Data extracted from a collection:
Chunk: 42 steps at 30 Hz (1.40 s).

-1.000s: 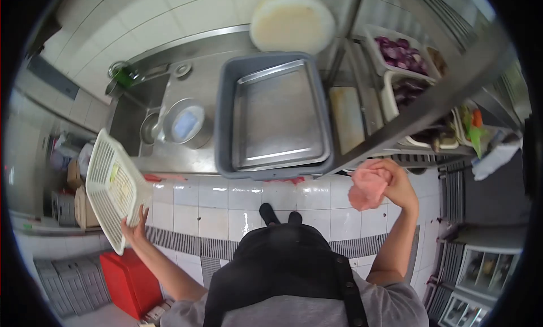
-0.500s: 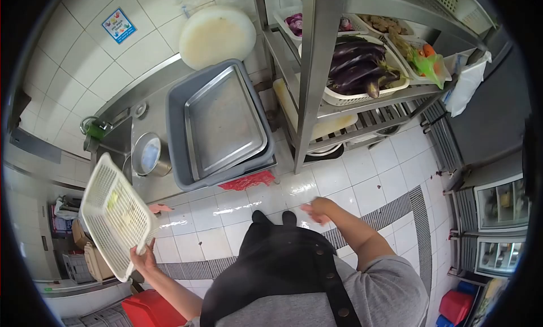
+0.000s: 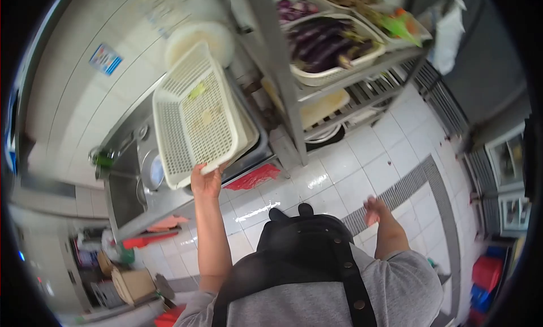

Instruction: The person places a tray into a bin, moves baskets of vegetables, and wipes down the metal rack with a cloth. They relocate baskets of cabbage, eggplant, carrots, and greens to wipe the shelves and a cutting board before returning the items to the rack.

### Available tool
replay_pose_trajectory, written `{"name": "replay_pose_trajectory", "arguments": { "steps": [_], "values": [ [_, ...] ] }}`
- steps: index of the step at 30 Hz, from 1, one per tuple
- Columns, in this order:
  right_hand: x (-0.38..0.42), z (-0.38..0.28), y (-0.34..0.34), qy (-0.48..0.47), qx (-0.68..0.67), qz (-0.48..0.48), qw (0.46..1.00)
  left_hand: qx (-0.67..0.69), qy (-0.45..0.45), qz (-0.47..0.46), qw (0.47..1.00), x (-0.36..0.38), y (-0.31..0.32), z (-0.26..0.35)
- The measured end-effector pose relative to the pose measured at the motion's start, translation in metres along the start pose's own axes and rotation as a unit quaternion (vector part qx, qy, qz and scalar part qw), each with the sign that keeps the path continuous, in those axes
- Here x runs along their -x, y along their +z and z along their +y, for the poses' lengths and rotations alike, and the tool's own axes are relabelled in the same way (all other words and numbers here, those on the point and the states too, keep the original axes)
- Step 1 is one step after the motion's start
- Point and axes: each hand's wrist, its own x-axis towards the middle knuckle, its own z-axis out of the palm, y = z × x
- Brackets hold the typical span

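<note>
My left hand [image 3: 207, 183] grips the near rim of a white plastic mesh basket [image 3: 229, 120]. The basket is held tilted over the grey tub [image 3: 263, 143] on the steel counter and hides most of it. Inside the basket lie a few green leafy scraps [image 3: 197, 91]. My right hand [image 3: 373, 210] hangs out to the right above the floor, near nothing; it is blurred, and its fingers are hard to make out.
A steel pot [image 3: 151, 170] stands beside the sink [image 3: 125, 200] at left. A round white cutting board [image 3: 218, 41] leans on the wall. The steel rack [image 3: 367, 66] to the right bears a basket of eggplants [image 3: 325, 44]. Red plastic [image 3: 251, 177] hangs below the counter edge.
My left hand has swung the basket from the far left, rightward and up, to over the tub. My right hand has moved outward to the right. The view has turned a little.
</note>
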Motion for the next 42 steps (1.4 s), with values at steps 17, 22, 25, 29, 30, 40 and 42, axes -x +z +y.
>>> {"name": "replay_pose_trajectory", "arguments": {
  "steps": [17, 22, 25, 29, 30, 40, 42],
  "values": [
    [0.018, 0.067, 0.049, 0.021, -0.33, -0.015, 0.944, -0.357, -0.148, 0.016, 0.922, 0.053, -0.025, -0.086],
    [0.027, -0.062, 0.048, -0.208, -0.494, -0.317, 0.782, -0.509, -0.227, -0.058, 0.828, 0.085, 0.001, -0.102],
    [0.071, -0.243, 0.075, -0.237, -0.457, -0.348, 0.783, -0.515, -0.222, -0.058, 0.826, 0.081, -0.011, -0.093],
    [0.152, -0.435, 0.113, -0.344, -0.481, -0.043, 0.806, -0.532, -0.194, -0.04, 0.823, 0.083, -0.017, -0.088],
    [0.144, -0.464, 0.108, -0.398, -0.434, -0.057, 0.806, -0.537, -0.187, -0.037, 0.822, 0.081, -0.015, -0.087],
    [0.13, -0.575, 0.143, -0.373, -0.186, 0.251, 0.874, -0.55, -0.237, -0.097, 0.795, 0.077, -0.02, -0.086],
    [0.145, -0.572, 0.139, -0.334, -0.196, 0.204, 0.899, -0.548, -0.249, -0.117, 0.79, 0.066, -0.018, -0.086]
  ]
}}
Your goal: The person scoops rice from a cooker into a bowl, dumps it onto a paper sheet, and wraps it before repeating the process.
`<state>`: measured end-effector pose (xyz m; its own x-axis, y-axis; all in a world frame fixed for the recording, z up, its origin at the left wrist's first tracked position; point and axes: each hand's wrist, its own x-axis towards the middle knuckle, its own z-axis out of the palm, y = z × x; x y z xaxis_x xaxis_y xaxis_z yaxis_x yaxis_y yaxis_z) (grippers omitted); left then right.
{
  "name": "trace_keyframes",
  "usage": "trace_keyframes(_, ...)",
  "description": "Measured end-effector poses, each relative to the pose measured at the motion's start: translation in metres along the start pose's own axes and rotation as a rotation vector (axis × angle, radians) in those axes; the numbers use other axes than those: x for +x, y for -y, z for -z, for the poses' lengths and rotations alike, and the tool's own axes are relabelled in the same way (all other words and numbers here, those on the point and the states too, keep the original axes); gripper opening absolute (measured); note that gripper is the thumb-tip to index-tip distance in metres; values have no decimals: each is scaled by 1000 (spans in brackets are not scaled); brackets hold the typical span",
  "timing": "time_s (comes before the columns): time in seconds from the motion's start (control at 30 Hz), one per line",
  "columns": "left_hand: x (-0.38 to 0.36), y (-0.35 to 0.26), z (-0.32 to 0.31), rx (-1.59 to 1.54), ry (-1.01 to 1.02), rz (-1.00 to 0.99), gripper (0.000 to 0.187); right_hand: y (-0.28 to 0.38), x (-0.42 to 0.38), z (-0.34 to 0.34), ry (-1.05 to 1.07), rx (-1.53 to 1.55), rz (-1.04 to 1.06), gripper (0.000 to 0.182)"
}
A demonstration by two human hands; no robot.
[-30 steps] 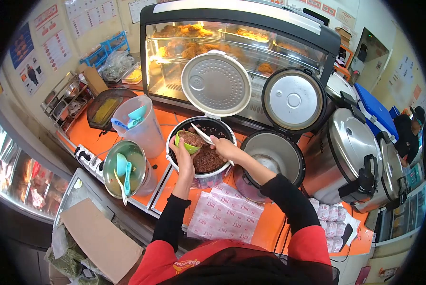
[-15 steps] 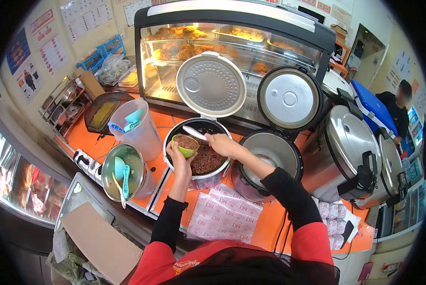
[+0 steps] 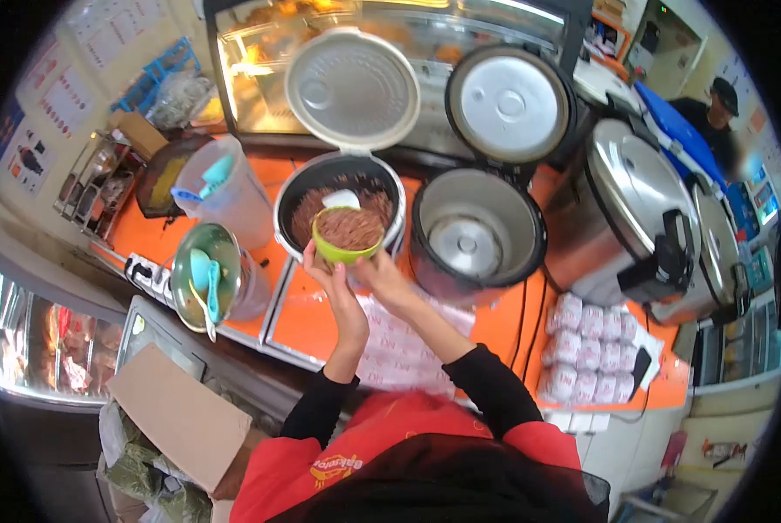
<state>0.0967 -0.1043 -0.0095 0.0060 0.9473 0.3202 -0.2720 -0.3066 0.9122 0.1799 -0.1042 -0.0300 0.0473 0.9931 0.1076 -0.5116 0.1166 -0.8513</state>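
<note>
A green bowl (image 3: 349, 254) heaped with reddish-brown rice (image 3: 349, 228) is held over the front rim of the open rice cooker (image 3: 397, 218). Fingers of my left hand (image 3: 331, 283) wrap its left side and underside. At the bowl's lower right, my right hand (image 3: 383, 277) closes on it, its fingertips partly hidden. Behind the bowl, the white end of a rice paddle (image 3: 341, 199) shows against more brown rice in the cooker; the rest of it is hidden.
A second cooker (image 3: 473, 222) stands open to the right, beside large steel cookers (image 3: 617, 218). Wrapped packs (image 3: 588, 353) sit at the counter's right. Leftward are a plastic pitcher (image 3: 242, 196) and a container with scoops (image 3: 212, 279). A person (image 3: 709, 122) stands far right.
My right hand has let go of the paddle and moved to the bowl. The bowl is fuller and tilted towards me. The camera view has shifted, and more wrapped packs show.
</note>
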Motion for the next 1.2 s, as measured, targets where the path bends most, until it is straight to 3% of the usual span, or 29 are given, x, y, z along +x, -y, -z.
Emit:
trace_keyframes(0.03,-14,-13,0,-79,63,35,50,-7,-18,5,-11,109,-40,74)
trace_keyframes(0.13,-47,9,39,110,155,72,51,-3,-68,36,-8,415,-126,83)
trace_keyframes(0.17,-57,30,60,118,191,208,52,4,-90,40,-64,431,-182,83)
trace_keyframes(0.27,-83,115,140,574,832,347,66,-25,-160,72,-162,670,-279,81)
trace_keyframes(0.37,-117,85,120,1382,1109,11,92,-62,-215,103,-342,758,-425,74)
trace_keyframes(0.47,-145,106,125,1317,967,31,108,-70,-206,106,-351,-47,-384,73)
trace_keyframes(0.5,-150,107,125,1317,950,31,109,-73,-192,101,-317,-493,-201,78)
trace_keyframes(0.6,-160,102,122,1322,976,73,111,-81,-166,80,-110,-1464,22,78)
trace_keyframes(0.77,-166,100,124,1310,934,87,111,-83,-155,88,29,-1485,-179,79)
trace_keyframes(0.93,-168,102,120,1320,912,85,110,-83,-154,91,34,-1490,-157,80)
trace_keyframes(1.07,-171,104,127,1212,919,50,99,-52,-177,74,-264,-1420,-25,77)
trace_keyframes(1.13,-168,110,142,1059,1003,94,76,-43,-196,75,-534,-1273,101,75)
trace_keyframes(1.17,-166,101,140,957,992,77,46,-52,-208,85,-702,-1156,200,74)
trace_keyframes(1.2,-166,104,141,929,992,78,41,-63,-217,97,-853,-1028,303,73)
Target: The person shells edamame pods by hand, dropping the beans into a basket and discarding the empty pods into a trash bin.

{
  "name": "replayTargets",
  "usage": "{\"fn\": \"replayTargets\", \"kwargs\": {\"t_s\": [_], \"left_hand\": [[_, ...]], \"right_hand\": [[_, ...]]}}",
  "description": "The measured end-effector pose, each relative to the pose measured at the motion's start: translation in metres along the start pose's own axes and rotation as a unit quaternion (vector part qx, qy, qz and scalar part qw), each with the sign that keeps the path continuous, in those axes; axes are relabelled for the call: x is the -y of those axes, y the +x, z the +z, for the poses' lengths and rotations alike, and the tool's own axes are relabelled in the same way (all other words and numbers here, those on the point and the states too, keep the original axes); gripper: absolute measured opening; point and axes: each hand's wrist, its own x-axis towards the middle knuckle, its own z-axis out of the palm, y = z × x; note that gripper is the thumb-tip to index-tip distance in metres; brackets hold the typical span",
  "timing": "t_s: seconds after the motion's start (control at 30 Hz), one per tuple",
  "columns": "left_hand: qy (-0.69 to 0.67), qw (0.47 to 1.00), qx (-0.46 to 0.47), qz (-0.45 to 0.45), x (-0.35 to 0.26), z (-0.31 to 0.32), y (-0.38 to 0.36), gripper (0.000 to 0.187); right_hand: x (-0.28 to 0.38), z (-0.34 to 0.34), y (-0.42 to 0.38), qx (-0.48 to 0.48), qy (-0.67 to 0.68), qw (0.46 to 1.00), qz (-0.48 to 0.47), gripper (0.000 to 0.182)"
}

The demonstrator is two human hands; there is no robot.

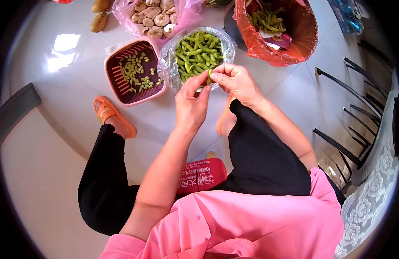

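My left hand point(190, 103) and my right hand point(237, 81) meet over the floor, both pinching one green bean pod point(209, 77) between their fingertips. Just beyond them lies a clear plastic bag point(167, 64) full of green pods point(195, 52). To its left a dark red slotted basket point(117, 84) holds several shelled beans point(136, 71).
An orange-lined bin point(294, 39) with empty pods stands at the back right. A pink bag point(188, 15) of mushrooms and potatoes point(99, 21) lie at the back. Black chair legs point(346, 112) and a lace tablecloth point(372, 185) are on the right. My orange sandal point(106, 113) rests on the tile.
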Motion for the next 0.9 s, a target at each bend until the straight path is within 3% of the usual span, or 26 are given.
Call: {"fn": "replayTargets", "kwargs": {"t_s": [0.13, 0.3, 0.4, 0.47, 0.6, 0.9], "left_hand": [[-0.059, 0.998, -0.017, -0.021, 0.005, -0.007, 0.003, 0.027], [0.065, 0.997, -0.039, 0.011, 0.006, -0.002, 0.003, 0.028], [0.118, 0.989, -0.054, 0.076, 0.006, 0.002, 0.003, 0.024], [0.201, 0.965, -0.06, 0.16, 0.003, 0.0, 0.005, 0.021], [0.188, 0.97, -0.051, 0.148, 0.001, -0.003, 0.009, 0.021], [0.186, 0.96, -0.049, 0.202, 0.01, -0.007, 0.014, 0.022]], "right_hand": [[0.007, 0.009, 0.0, -0.005, -0.064, 0.996, -0.064, 0.02], [0.017, 0.009, -0.001, 0.017, -0.139, 0.988, -0.063, 0.012], [0.012, 0.006, 0.002, -0.006, -0.189, 0.98, -0.055, 0.012], [0.008, 0.001, 0.006, 0.014, -0.147, 0.988, -0.051, 0.012], [0.014, 0.0, 0.007, 0.027, -0.087, 0.994, -0.054, 0.011], [0.009, 0.018, 0.01, -0.068, -0.17, 0.98, -0.073, 0.01]]}}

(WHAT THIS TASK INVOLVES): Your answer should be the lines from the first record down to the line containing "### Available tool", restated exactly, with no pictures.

(TASK RESPONSE):
Chunk: 42 steps at 30 Hz (1.40 s).

-1.000s: 
-0.500s: 
+0.000s: 

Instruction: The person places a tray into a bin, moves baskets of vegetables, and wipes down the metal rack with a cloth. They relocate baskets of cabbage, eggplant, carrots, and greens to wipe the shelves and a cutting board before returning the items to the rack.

### Available tool

With the output given, the exercise is complete.